-- Work task --
Begin with the first line of the entries below and reproduce each line exactly, ending with the line that holds "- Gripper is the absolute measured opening".

+ + +

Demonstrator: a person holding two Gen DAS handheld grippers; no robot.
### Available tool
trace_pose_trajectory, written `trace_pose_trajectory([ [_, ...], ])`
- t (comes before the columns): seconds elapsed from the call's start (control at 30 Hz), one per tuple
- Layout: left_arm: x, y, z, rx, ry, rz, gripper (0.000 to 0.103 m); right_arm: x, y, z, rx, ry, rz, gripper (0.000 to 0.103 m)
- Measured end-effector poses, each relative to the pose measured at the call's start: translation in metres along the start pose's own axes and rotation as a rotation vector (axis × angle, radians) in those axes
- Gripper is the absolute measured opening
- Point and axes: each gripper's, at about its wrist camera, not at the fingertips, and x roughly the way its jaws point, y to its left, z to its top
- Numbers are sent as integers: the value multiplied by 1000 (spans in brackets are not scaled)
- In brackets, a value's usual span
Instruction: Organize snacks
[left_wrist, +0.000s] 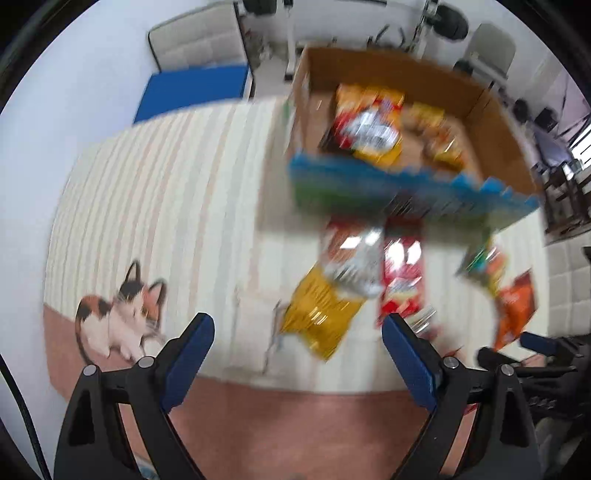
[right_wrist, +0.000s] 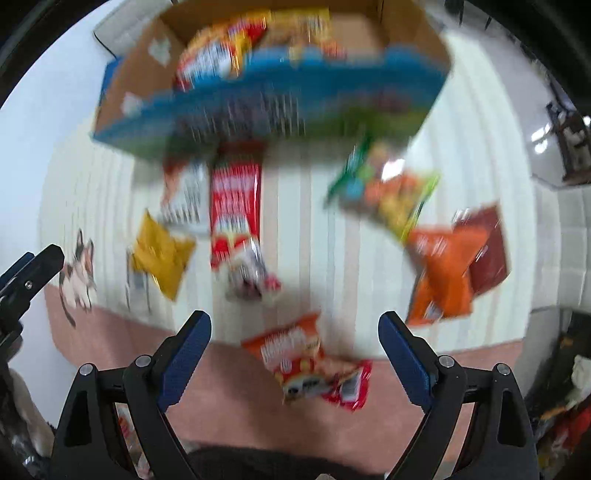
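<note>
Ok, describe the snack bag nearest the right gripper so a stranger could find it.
Start at the cardboard box at the far end of the striped mat. Come back to the mat's near edge, where one orange-and-red bag lies half on the pink border. It lies apart from the others, closest to the open right gripper.

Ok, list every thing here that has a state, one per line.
cardboard box: open-topped, snack packs already inside
yellow pack: lying on the mat, outside the box
long red pack: flat on the mat
orange pack: on the mat, overlapping a dark red pack
left gripper: open, empty
right gripper: open, empty
</note>
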Motion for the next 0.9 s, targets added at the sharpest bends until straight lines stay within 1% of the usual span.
trace_pose_trajectory([
  [0.07, 22, 8, -9, -11, 69, -7, 93, 20, -3, -10, 3, 40, -6, 94],
  [0.1, 33, 13, -11, -37, 111, -29, 93, 29, -4, -15, 5, 57, -10, 94],
  [0.13, 48, 22, -13, -92, 167, -73, 93, 40, -6, -19, 16, 76, -13, 94],
  [0.2, 66, 31, -14, -193, 229, -143, 93, 55, -11, -24, 40, 102, -5, 94],
  [0.23, 79, 37, -14, -267, 267, -185, 93, 61, -13, -27, 55, 112, 0, 94],
  [0.3, 97, 41, -13, -382, 313, -246, 93, 73, -17, -33, 90, 131, 9, 94],
  [0.37, 107, 40, -10, -464, 334, -279, 93, 81, -21, -38, 127, 142, 23, 94],
  [0.47, 124, 36, -4, -553, 361, -293, 88, 88, -22, -45, 154, 149, 25, 92],
  [0.53, 134, 29, 0, -568, 375, -272, 87, 90, -21, -48, 153, 147, 22, 91],
  [0.63, 148, 22, 2, -564, 398, -233, 78, 93, -20, -53, 162, 152, 16, 85],
  [0.67, 151, 20, 1, -559, 403, -229, 76, 95, -19, -55, 163, 156, 15, 81],
  [0.7, 153, 19, 0, -553, 405, -224, 76, 97, -19, -57, 164, 160, 17, 79],
  [0.77, 151, 14, -2, -511, 390, -204, 76, 96, -17, -57, 167, 162, 23, 74],
  [0.83, 148, 9, -3, -440, 373, -163, 76, 96, -17, -60, 165, 163, 26, 73],
  [0.9, 145, 3, -7, -375, 367, -138, 76, 94, -20, -60, 166, 167, 24, 73],
])
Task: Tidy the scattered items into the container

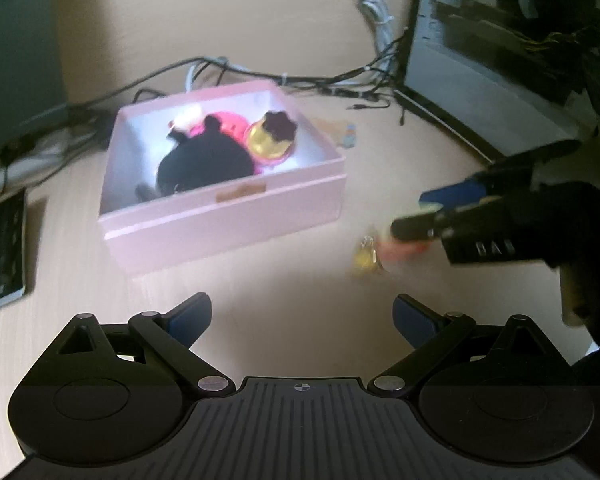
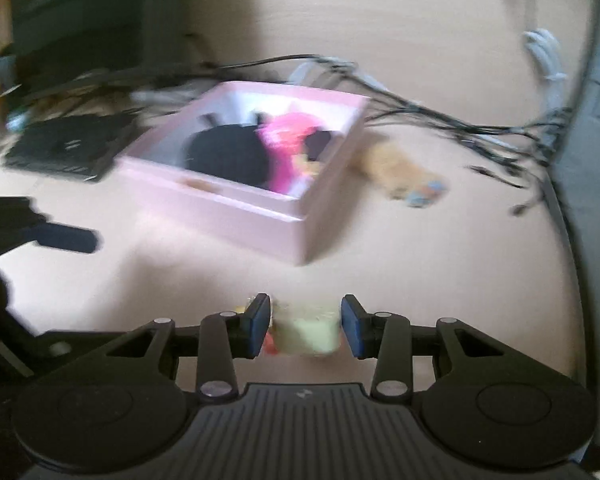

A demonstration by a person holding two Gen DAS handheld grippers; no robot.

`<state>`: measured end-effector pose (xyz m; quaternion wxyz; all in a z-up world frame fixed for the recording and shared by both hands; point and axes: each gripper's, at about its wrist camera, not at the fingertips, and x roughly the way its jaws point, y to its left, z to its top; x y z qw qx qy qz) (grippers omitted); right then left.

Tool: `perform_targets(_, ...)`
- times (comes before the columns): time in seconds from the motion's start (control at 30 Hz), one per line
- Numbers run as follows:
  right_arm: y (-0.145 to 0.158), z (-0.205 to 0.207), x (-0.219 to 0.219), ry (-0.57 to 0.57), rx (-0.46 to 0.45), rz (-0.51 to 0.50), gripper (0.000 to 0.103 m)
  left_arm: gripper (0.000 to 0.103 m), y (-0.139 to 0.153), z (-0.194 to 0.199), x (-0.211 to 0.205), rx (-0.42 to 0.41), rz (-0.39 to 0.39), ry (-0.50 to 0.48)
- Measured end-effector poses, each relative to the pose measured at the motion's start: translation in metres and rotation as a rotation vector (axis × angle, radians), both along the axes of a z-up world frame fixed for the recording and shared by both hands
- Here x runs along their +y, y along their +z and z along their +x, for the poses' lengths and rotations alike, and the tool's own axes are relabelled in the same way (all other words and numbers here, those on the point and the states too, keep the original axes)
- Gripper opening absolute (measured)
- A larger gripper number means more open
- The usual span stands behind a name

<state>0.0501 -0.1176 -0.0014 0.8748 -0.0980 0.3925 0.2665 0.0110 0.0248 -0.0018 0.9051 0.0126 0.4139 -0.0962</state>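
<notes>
A pink box (image 1: 228, 216) stands on the desk and holds a black plush (image 1: 204, 164), a pink item (image 1: 232, 122) and a gold item (image 1: 270, 138). It also shows in the right wrist view (image 2: 236, 208). My left gripper (image 1: 302, 318) is open and empty, in front of the box. My right gripper (image 2: 305, 330) is shut on a pale yellow toy (image 2: 306, 332), right of the box's front. In the left wrist view the right gripper (image 1: 424, 210) holds the toy (image 1: 384, 250) above the desk. A tan plush toy (image 2: 400, 172) lies on the desk behind the box's right side.
A tangle of cables (image 1: 260, 76) runs behind the box. A keyboard (image 1: 0, 256) lies at the left. A computer case (image 1: 500, 52) stands at the back right. A dark device (image 2: 68, 148) sits left of the box.
</notes>
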Motion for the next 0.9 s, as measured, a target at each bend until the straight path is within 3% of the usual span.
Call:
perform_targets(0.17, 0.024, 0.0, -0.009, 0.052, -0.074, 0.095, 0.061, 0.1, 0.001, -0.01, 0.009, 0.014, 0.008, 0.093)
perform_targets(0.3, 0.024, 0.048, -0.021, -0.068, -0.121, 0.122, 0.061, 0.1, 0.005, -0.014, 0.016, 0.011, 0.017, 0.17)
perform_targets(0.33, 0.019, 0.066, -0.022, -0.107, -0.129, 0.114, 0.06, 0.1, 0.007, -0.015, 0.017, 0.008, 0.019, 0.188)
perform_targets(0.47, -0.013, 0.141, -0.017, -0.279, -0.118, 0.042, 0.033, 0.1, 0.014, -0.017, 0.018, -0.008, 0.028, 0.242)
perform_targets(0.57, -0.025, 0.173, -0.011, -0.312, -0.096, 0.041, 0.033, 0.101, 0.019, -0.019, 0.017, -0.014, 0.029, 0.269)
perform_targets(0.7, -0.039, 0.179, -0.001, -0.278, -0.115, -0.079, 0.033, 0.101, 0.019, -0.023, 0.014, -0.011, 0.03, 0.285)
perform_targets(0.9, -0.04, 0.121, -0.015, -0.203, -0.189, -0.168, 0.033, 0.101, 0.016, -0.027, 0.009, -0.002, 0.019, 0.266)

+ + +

-- Response box --
Demonstrator: a person holding two Gen DAS handheld grippers; no robot.
### Available tool
trace_pose_trajectory, written `trace_pose_trajectory([ [_, ...], ])`
- t (comes before the columns): seconds elapsed from the call's start (control at 30 Hz), one per tuple
- Layout: left_arm: x, y, z, rx, ry, rz, gripper (0.000 to 0.103 m); right_arm: x, y, z, rx, ry, rz, gripper (0.000 to 0.103 m)
- Measured end-effector poses, each relative to the pose measured at the call's start: translation in metres along the start pose's own axes and rotation as a rotation vector (axis × angle, radians) in those axes
- Gripper is the absolute measured opening

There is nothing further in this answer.